Children Staying Active With Grandparents
08/26/2015 02:43PM ● Published by Hood Magazine
My 5-year-old daughter has her Grandma wrapped around her little finger. Those big blue eyes looking up and pleading Grandma to go down that waterslide just one more time (or two, three…you get the idea). Grandmas just can’t say no! There may have been a few sore muscles after that weekend of hiking up waterslide stairs, but that memory shared with her granddaughter will last a lifetime.

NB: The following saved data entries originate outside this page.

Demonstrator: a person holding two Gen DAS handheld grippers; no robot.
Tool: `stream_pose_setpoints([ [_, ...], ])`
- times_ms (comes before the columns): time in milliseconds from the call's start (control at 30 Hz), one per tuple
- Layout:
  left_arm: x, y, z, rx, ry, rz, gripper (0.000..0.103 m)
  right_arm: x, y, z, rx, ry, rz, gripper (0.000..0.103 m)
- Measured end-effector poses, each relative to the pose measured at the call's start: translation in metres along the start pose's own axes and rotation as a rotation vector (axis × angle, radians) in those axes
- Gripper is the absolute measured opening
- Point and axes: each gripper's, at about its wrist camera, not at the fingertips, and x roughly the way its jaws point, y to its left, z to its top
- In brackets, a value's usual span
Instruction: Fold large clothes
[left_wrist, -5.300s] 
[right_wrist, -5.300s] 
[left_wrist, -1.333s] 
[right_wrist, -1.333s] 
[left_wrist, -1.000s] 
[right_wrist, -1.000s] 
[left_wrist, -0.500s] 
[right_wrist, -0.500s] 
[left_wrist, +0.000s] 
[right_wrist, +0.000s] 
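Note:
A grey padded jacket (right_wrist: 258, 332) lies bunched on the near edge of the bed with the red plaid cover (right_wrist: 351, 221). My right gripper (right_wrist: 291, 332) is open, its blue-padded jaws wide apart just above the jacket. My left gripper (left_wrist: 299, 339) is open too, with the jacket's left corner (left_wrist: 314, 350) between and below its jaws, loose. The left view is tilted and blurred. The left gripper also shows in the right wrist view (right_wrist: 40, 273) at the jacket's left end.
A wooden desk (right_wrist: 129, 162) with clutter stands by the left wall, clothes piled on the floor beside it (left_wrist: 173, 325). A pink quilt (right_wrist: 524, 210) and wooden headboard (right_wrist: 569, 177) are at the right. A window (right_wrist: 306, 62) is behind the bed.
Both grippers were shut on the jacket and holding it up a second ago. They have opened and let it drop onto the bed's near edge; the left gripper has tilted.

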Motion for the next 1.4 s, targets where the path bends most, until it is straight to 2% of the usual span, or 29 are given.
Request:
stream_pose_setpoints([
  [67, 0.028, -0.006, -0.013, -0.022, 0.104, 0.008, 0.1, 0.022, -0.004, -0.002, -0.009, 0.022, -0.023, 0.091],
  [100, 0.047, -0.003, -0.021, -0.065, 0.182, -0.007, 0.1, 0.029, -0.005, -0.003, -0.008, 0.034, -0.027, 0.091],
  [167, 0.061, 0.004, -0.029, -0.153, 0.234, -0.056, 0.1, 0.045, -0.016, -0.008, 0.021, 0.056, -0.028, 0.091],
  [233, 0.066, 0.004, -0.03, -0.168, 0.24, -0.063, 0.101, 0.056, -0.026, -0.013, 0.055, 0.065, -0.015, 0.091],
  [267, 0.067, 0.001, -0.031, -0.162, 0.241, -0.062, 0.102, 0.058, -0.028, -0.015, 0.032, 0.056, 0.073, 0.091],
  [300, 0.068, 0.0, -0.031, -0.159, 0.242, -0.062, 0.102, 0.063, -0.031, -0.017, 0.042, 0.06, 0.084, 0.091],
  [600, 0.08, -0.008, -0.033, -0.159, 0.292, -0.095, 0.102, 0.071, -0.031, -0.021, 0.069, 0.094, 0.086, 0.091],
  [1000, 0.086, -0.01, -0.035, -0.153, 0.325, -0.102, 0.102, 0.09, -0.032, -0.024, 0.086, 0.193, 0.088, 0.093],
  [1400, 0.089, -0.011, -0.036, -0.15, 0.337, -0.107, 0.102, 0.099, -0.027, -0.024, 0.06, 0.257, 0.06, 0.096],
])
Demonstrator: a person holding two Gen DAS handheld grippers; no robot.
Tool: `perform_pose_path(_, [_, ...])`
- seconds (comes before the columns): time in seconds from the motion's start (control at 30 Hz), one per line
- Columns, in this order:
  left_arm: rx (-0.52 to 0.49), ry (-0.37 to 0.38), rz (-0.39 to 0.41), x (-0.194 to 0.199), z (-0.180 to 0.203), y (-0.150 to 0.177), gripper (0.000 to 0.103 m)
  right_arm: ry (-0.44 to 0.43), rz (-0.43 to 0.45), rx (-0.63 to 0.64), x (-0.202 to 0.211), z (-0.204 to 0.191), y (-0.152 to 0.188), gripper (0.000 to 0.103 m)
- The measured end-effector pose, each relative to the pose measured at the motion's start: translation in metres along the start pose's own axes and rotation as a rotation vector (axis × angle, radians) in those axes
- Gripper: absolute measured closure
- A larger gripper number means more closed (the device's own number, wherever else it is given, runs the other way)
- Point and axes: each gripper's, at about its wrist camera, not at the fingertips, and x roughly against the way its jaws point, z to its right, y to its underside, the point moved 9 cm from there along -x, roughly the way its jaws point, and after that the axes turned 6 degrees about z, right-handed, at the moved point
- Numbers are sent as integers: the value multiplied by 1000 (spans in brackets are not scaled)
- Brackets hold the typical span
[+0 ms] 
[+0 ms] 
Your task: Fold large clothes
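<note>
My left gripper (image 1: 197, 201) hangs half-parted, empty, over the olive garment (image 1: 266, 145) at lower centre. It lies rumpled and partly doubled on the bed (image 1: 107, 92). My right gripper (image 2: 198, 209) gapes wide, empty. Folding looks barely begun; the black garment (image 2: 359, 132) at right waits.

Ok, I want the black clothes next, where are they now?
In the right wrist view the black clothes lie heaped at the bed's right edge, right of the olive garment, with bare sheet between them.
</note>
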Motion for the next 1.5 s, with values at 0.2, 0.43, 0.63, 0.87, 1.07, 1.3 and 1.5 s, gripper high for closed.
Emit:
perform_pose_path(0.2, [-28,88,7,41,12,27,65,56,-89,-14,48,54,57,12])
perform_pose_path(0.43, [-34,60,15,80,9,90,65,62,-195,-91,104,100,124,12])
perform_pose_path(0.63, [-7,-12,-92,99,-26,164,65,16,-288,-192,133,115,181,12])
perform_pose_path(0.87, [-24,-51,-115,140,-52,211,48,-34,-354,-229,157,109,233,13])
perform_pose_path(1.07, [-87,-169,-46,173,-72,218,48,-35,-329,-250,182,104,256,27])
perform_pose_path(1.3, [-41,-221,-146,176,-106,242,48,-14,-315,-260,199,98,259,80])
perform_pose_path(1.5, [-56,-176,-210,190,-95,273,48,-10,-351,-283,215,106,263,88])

We want our children to learn the importance of fitness early on in their lives and try to incorporate a healthy balance of physical activities into their daily routine. It goes without saying that young children are naturally active creatures, so the real challenge lies in determining how to best funnel that energy into something positive and worthwhile. And as grandparents grow older, an active lifestyle is more important to their health than ever.
By encouraging grandparents to model healthy habits for our children while spending time together, we are helping both generations more than we know. The grandparent-grandchild bond is second in emotional importance only to the bond between parents and children, says Arthur Kornhaber, author of The Grandparent Guide and founder and president of the Foundation for Grandparenting. And an intergenerational analysis conducted by the Legacy Project finds that children need at least four to six involved, concerned adults to interact with them on a regular basis to fully develop socially and emotionally.
As we look to our parents and grandparents in encouraging time together with our own children, what does that ‘quality time’ look like? There are thousands of activities to keep kids moving while not draining all of Grandma’s energy afterwards!
Here are some simple fun ideas to hand over to Grandpa and Grandma:
- Explore. Take a walk, hike, or bike whenever possible to explore the neighborhood together. Take time to smell the flowers!
- Scavenger hunt. Make a list of things to find during an outdoor nature walk outside depending on the season.
- Dancing. Who better to teach them the Hokey Pokey, line dancing, or their favorite dances when they were young?
- Play Wii. If it’s a rainy day, break out the Wii. It has fun options to get all generations up and moving.
- Plan a vacation together. We recently returned from a vacation, which included four generations of my family. It was surprisingly easy to find activities we could all do together.
Prioritize intergenerational relationships for your kids while keeping Grandma and Grandpa on their toes. Everyone wins!